Exercise goal: Please keep to the lines below from the one with "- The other" through the one with "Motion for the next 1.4", and restate them word for word, ends included.

Excerpts from a dataset
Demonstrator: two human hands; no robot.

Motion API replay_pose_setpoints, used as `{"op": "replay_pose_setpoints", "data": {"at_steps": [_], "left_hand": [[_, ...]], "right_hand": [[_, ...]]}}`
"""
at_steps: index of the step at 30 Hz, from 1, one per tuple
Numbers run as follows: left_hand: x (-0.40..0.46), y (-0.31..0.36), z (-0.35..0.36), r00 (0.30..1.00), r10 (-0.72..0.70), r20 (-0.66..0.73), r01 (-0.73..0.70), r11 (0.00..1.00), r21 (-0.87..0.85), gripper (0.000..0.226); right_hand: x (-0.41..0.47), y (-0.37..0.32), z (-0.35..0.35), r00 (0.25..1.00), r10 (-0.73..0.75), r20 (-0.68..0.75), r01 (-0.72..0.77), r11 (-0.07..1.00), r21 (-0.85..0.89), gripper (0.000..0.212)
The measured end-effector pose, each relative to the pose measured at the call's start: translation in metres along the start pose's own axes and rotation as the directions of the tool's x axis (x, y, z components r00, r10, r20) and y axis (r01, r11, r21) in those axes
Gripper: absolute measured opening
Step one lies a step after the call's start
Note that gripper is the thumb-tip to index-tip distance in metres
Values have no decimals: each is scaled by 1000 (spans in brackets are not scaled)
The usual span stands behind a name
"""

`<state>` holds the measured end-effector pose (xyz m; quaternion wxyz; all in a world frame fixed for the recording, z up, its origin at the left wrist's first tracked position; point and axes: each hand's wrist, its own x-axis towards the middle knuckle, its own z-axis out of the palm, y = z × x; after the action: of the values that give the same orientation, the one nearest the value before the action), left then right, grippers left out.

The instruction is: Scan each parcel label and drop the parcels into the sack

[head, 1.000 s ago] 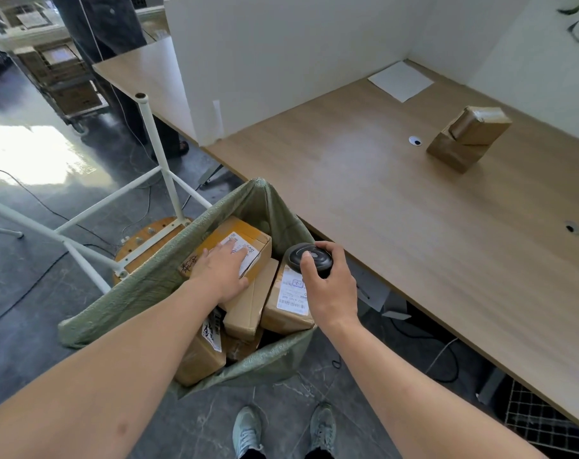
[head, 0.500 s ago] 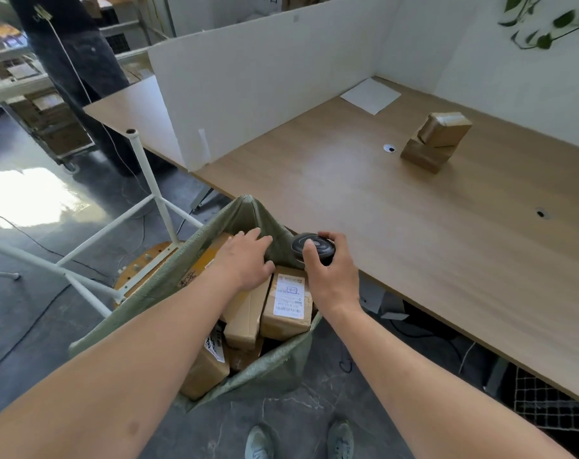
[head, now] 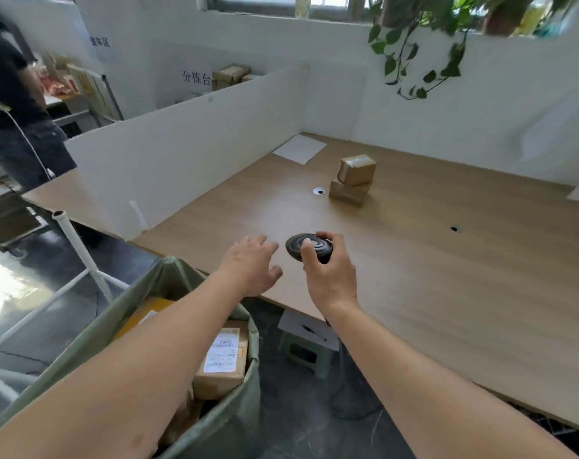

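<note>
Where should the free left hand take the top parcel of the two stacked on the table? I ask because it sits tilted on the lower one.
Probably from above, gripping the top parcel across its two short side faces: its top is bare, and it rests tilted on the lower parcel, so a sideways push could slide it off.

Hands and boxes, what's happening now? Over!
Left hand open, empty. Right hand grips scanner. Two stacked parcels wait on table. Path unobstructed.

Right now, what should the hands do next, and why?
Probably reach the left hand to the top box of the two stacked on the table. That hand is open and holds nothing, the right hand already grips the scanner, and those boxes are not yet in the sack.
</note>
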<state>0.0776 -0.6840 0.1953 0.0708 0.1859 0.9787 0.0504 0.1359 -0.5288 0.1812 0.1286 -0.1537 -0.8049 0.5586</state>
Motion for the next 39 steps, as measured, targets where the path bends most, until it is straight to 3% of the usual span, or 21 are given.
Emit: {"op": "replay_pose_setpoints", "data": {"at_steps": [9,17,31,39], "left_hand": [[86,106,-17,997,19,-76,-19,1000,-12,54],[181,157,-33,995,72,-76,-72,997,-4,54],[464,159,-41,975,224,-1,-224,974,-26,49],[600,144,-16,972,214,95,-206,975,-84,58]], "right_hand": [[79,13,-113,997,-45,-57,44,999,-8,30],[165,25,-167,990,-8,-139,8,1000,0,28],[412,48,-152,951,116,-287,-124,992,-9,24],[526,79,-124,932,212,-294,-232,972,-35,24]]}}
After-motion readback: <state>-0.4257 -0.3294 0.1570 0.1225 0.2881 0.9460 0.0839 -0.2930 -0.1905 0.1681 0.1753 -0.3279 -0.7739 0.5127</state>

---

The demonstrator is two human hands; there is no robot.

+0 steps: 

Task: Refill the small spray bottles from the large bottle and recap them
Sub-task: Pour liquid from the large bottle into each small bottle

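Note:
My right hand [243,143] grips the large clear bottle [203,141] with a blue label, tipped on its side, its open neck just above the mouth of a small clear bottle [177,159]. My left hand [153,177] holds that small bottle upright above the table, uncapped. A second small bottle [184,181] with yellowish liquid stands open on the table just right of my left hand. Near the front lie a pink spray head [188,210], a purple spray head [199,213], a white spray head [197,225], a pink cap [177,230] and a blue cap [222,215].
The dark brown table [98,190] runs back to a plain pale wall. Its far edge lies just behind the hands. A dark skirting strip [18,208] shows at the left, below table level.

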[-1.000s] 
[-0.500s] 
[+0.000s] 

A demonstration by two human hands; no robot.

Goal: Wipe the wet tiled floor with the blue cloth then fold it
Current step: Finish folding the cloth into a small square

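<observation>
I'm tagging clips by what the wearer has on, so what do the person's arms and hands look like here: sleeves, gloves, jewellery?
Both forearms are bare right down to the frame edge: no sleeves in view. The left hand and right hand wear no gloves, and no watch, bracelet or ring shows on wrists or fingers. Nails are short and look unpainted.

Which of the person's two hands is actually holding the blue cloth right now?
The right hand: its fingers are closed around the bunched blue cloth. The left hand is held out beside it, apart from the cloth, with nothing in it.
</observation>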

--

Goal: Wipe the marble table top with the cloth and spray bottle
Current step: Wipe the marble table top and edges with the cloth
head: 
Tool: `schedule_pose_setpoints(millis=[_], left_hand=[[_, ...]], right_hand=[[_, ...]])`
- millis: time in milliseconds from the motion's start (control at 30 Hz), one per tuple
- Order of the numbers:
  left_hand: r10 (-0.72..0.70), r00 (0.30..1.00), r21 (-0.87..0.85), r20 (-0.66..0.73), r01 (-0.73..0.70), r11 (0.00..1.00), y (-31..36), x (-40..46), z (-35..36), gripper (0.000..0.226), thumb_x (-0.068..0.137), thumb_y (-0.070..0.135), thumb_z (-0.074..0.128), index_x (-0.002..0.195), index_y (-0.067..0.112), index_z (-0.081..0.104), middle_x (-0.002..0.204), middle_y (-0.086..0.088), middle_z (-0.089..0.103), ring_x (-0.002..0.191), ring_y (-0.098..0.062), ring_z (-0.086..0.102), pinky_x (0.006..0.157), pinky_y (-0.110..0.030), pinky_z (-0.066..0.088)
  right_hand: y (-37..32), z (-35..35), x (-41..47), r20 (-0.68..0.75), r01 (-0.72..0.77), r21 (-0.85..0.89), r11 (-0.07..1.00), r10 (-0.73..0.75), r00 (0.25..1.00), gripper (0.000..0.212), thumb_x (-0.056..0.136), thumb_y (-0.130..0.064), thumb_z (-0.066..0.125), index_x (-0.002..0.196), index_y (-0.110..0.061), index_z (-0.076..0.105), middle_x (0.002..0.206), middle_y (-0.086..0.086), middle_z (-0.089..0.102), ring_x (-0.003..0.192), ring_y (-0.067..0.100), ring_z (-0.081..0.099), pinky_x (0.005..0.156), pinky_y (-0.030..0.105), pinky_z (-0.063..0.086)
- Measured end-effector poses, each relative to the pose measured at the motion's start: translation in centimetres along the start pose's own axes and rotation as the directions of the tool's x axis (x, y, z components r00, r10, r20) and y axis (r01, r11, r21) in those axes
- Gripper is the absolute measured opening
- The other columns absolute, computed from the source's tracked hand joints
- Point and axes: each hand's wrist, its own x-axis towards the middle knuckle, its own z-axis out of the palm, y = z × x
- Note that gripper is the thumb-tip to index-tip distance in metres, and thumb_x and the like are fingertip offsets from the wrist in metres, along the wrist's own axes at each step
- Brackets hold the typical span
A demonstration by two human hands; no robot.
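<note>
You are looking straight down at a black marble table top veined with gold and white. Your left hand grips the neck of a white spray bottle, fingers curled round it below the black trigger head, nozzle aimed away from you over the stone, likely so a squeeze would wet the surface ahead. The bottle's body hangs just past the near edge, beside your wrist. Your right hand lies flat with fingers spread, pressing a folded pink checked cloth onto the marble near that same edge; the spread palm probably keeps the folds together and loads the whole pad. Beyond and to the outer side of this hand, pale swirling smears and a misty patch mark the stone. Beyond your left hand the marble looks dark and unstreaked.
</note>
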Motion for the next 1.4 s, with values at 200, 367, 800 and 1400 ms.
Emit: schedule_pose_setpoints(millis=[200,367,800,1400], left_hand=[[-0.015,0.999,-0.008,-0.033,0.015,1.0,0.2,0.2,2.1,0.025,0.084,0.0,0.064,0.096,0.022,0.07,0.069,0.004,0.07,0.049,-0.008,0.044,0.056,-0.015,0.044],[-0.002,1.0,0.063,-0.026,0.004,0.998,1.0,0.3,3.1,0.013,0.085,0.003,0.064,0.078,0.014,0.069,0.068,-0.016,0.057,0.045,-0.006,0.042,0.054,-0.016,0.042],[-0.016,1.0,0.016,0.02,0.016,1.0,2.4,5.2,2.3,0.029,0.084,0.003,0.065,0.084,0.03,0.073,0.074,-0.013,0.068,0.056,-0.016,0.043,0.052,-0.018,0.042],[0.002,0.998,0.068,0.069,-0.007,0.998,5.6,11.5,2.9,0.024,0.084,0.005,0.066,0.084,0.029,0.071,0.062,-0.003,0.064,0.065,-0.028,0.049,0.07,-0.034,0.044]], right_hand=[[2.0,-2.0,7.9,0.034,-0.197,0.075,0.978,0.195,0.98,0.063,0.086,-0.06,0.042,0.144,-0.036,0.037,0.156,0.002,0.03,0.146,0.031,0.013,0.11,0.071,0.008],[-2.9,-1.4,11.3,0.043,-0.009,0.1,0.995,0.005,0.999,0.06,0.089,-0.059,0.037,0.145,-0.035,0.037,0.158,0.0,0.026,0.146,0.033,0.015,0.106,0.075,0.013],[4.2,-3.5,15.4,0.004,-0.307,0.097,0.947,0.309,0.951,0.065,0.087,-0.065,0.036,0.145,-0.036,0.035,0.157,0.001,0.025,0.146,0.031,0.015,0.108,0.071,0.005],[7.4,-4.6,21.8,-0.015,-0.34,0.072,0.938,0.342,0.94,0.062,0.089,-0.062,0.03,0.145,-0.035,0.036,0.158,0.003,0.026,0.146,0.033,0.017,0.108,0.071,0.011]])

Answer space:
- The other columns absolute, computed from the source's tracked hand joints
- Point and axes: each hand's wrist, its own x-axis towards the middle knuckle, its own z-axis out of the palm, y = z × x
- Note that gripper is the thumb-tip to index-tip distance in metres, and thumb_x and the like are fingertip offsets from the wrist in metres, along the wrist's own axes at each step
- Brackets hold the typical span
A demonstration by two human hands; no robot.
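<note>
You are looking straight down at a black marble table top veined with gold and white. Your left hand grips the neck of a white spray bottle, fingers curled round it below the black trigger head, nozzle aimed away from you over the stone, likely so a squeeze would wet the surface ahead. The bottle's body hangs just past the near edge, beside your wrist. Your right hand lies flat with fingers spread, pressing a folded pink checked cloth onto the marble near that same edge; the spread palm probably keeps the folds together and loads the whole pad. Beyond and to the outer side of this hand, pale swirling smears and a misty patch mark the stone. Beyond your left hand the marble looks dark and unstreaked.
</note>
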Motion for the next 1.4 s, with values at 200, 367, 800 and 1400 ms.

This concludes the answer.